Questo esempio dimostra che la fase di osservazione della realtà è particolarmente delicata perché c’è il rischio di giudicare in maniera preconcetta anziché concentrare la propria attenzione nel capire quanto realmente è successo: frequenti sono infatti i malintesi, principalmente causati da assunti culturali non messi in discussione, inclinazioni personali che portano a meccanismi di difesa e da esperienze passate che inducono a pensare di sapere in anticipo cosa aspettarsi.

Consulenza in aziende familiari: più il come che il che cosa

Nel corso di numerose esperienze in aziende familiari è emerso che, in contesti in cui dinamiche aziendali e dinamiche familiari si intrecciano e dove si mescolano tematiche di varia natura (patrimoniali, fiscali, gestionali ma anche psicologiche e relazionali), l’attenzione al processo con cui si svolge l’attività consulenziale – il come – è più importante delle attività portate a termine – il che cosa – e delle competenze specifiche messe in campo.
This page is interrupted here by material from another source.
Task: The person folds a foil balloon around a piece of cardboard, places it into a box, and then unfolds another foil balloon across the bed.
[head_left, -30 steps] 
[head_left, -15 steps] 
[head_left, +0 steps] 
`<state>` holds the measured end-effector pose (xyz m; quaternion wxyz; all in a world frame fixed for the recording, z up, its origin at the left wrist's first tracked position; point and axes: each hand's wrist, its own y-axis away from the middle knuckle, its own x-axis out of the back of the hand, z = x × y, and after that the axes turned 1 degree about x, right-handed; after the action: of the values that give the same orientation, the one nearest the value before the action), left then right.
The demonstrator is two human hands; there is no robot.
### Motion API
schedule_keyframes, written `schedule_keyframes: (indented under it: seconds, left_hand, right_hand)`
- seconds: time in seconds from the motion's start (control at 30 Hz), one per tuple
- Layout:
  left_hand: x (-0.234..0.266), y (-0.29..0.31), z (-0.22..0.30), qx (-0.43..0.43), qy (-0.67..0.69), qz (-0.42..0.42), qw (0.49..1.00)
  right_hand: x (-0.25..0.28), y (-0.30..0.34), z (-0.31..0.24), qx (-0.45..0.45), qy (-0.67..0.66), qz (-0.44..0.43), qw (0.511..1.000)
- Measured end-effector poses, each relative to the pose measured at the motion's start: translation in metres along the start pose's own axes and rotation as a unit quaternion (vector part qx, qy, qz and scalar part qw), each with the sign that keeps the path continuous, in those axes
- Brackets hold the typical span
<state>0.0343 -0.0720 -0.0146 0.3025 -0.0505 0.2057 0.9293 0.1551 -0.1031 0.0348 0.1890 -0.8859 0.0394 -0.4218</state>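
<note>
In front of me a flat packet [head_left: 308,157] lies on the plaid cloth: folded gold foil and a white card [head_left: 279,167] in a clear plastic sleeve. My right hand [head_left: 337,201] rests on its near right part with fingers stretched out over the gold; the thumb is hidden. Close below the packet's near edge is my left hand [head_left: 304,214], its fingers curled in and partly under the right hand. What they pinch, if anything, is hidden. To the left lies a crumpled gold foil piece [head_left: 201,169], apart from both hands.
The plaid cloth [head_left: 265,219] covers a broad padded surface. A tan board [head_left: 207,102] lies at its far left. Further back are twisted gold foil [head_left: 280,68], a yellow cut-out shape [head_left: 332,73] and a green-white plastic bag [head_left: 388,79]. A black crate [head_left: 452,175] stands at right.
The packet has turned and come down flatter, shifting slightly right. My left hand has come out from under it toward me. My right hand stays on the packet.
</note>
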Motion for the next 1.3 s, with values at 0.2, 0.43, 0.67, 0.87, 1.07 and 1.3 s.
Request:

La capacità del consulente di entrare in sintonia con il cliente, di stimolarlo a raccontare la situazione, di ascoltarlo con attenzione ed obiettività, di elaborare il contenuto senza intervenire prematuramente con osservazioni, suggerimenti e consigli, di aiutare il cliente a guardare la situazione da un nuovo punto di vista, fino ad arrivare ad inquadrare le problematiche e le possibili soluzioni alternative, è chiave in situazioni complesse dove, ancor più che nelle normali organizzazioni, al centro ci sono persone e le loro relazioni.

Una volta dedicato il tempo necessario ad aiutare il cliente nel processo di diagnosi della realtà e di sviluppo di un piano di azione coerente, sarà molto più semplice individuare quali specialisti possano essere necessari per realizzare le azioni di miglioramento che l’imprenditore/manager, insieme alle altre persone coinvolte, avranno co-costruito e quindi pienamente condiviso.

Come sopra già evidenziato, la principale trappola che ogni consulente dovrebbe evitare, per fare in modo che la sua attività sia veramente efficace, è quella di sentirsi professionalmente in dovere di portare subito la soluzione, non dedicando il tempo necessario a conoscere in profondità la situazione attraverso un processo che aiuti il cliente a mettere a fuoco il problema ed individuare la soluzione più adatta.

Applicare i principi che si ispirano al modello della Consulenza di Processo consente di ridurre significativamente il rischio di cadere in tale trappola, con maggiore soddisfazione del cliente e, anche, del consulente.